Anyway, I once made a promise about not crushing on any younger boy than me. I have broken that promise. Today. There was a 13 or 14 hottie like, super hot. He was just there, and I was like: "wait, you're 8th grader, that's impossible, you're better than the 9th graders. And some of his friends were cute too, soooo....
I missed the swimming pool, and the boys that kind of flirted with us, idk. One even wanted to make out with me. I said no. Duh. I would have said yes to his friend, he was so cute. Like, he wears glasses, he's pale and has like this adorable smile. Like, he doesn't have the perfect body, but I love it, because that's what makes him more adorable.
In conclusion I like a lot of boys.
-Kisses, Emma
P.S.: My language assistant read "I really wanna have sex with michael clifford" in my pencil case, and I feel so ashamed.
https://www.youtube.com/watch?v=PIgyR4uSwYk

miércoles, 3 de junio de 2015

3rd June

Tomorrow I don't have school so I'm happy yey.
Today was my spanish and flute exams. I started they day forgetting my flute at home. Applause. So I had to go running back to my house and then to school. I arrived like one minute later, but I had drama, so the teacher didn't even bothered about it.

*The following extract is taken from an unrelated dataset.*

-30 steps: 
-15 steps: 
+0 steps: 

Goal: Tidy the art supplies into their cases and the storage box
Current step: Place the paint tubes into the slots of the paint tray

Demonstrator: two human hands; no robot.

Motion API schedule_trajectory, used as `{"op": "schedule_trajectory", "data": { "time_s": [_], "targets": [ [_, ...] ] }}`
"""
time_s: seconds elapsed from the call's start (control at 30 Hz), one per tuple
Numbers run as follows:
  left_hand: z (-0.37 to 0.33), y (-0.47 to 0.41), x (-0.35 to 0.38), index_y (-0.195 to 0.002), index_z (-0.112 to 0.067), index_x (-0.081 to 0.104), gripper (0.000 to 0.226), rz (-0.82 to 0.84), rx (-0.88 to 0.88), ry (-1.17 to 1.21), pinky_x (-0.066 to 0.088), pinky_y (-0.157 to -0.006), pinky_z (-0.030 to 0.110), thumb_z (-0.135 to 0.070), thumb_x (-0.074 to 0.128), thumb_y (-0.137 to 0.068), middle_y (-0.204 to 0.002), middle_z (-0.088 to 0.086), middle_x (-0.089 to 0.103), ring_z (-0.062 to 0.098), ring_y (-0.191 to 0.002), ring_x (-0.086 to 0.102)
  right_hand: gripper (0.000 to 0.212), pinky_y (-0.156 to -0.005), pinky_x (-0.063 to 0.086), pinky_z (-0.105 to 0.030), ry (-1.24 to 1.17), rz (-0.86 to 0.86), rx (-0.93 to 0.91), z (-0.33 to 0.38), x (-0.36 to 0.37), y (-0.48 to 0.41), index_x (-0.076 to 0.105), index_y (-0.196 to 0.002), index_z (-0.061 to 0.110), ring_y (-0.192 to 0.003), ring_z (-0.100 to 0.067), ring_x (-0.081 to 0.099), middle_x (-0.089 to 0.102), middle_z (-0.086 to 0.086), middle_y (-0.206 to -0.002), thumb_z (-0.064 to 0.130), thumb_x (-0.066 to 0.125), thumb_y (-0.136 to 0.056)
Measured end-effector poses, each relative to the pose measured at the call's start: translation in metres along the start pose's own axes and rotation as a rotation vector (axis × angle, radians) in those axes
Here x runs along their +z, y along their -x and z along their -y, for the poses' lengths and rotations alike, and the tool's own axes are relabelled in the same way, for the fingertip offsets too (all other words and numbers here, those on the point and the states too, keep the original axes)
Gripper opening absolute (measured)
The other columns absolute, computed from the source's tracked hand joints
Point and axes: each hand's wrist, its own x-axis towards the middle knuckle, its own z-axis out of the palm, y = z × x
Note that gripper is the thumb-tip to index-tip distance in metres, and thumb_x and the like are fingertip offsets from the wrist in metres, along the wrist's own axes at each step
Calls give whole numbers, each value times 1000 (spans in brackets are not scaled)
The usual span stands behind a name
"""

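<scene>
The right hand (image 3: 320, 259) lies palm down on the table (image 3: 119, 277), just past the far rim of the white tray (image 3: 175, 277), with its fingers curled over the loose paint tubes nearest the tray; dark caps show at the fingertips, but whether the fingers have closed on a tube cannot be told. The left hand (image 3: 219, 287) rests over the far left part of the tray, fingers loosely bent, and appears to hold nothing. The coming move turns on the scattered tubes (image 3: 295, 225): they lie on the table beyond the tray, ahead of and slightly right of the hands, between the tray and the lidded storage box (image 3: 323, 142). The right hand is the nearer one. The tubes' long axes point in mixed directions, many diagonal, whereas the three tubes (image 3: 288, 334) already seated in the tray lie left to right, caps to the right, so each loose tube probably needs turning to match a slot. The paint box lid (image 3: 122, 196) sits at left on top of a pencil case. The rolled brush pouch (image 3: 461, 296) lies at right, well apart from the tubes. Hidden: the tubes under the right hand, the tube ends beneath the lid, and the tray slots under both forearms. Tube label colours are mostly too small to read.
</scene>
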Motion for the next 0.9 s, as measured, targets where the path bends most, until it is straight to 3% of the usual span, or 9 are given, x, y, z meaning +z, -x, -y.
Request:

Cool.
Nobody made fun of me, I just had fun and laughed a lot.
Now, I'm writing and listening to music yey. I'll have to do maths but wtv, let's just enjoy the moment. I mean, I have a lot of exams next week, but yolo. Some of my friends may hate me but yolo. I have some other good friends and a body that some boys that make fun of me wish they had in their beds. I'm starting loving myself, and it feels awesome. I'm fucking awesome. Idk why boys don't like me, like, I'm kinda pretty and sexy. I know I'm weird, but boys my age don't care about personalities. Whatever, I'll find a hottie that loves my crazyness. Truly, I've found him, but I think he's gay. I wish I knew a boy like my best friend's boyfriend, super kind,sweet, hot, GERMAN (that's important), and straight, I should say ex, but I'm pretty sure they're getting back together today. (I'm so excited for her.) My best friend is super hot too, but, I mean, I think boys my age don't like the extremes. For some boys I could be too tall or too skinny and my best friend could be too short or they could see her fat (she's not, I wish I was her.) I know, It's funny to see us together. I'm gonna stop now, and confess something. Can you believe that I thought I was a lesbian at the start of this school year? IDK. Like, my most searched in tumblr is hot guys, I love boys. But there was this girl, and I loved her. I didn't know If it was real or just a friend love. Just because we were very good friends, I enjoyed being with her and couldn't imagine a future with her by my side. I didn't even feel sexually attracted to her. Now I realized I can't stop searching for hotties wherever I go, and no girls. When I see a hot boy is like: "That guy's hot" but when I see a pretty girl (I'm sorry I can't even say a girl is hot) I'm like: "I'm sure she's a bitch".
-Kisses, Emma.
P.S.: Sorry for that unexpected ending lol, I didn't feel like writing more.
The song I'm obsessed with today

martes, 2 de junio de 2015

2nd June

So, this one is gonna be shorter, I have to practice fucking flute, like, why do I have to study music? I want to be either an actress or working in a laboratory (in the worst case scenario, in a classroom being a hot chemistry teacher okno.)
So, today nothing really happenned. I just studied a lot, laughed a lot in class and slayed at grades. 9 in music, 8.22 in english (should be more.)
Today I was walking outside in the break and some stupid ass sophomore kids that should be in 11th ir 12th grade just called me 'teacher'. Like, I didn't do anything, I just walked next to their group and I heard this. I was wearing a long green dress, nothing special, and a bun, like, is that a teacher's look? Because I don't think so... Anyway, at my school, boys and girls are stupid. There's this group of super normal girls that don't stop looking at me and my friends. Normal. My group of friends basically sums up in: The russian preppy girl, the short curvy purple haired, the curly haired that doesn't stop talking about boys, the kind of black super smart kid, the girl with mustache that somehow drives boys crazy and a super curly sometimes pink haired, tall, skinny, crazy and with a super "I'm not from this town" style, I think the russian and black girls are the more normal ones. I wear sometimes a gurnge look, or a punk rock one, or a beuty guru one or a look that shouts outloud "I'm a good girl, I'm daddy's favourite (I have a really big daddy kink, please, I'll be your little girl)." Yeah. I mean somedays I'm like: "I need no men I'm and independet woman." Other days like: "I'm the dom, lay down in the floor." And these last days I've been like: "Please, be my daddy, I can't live without a man." Well, I'm gonna leave now.
-Kisses, Emma
P.S.: I hate exams' season, please, summer, come to me.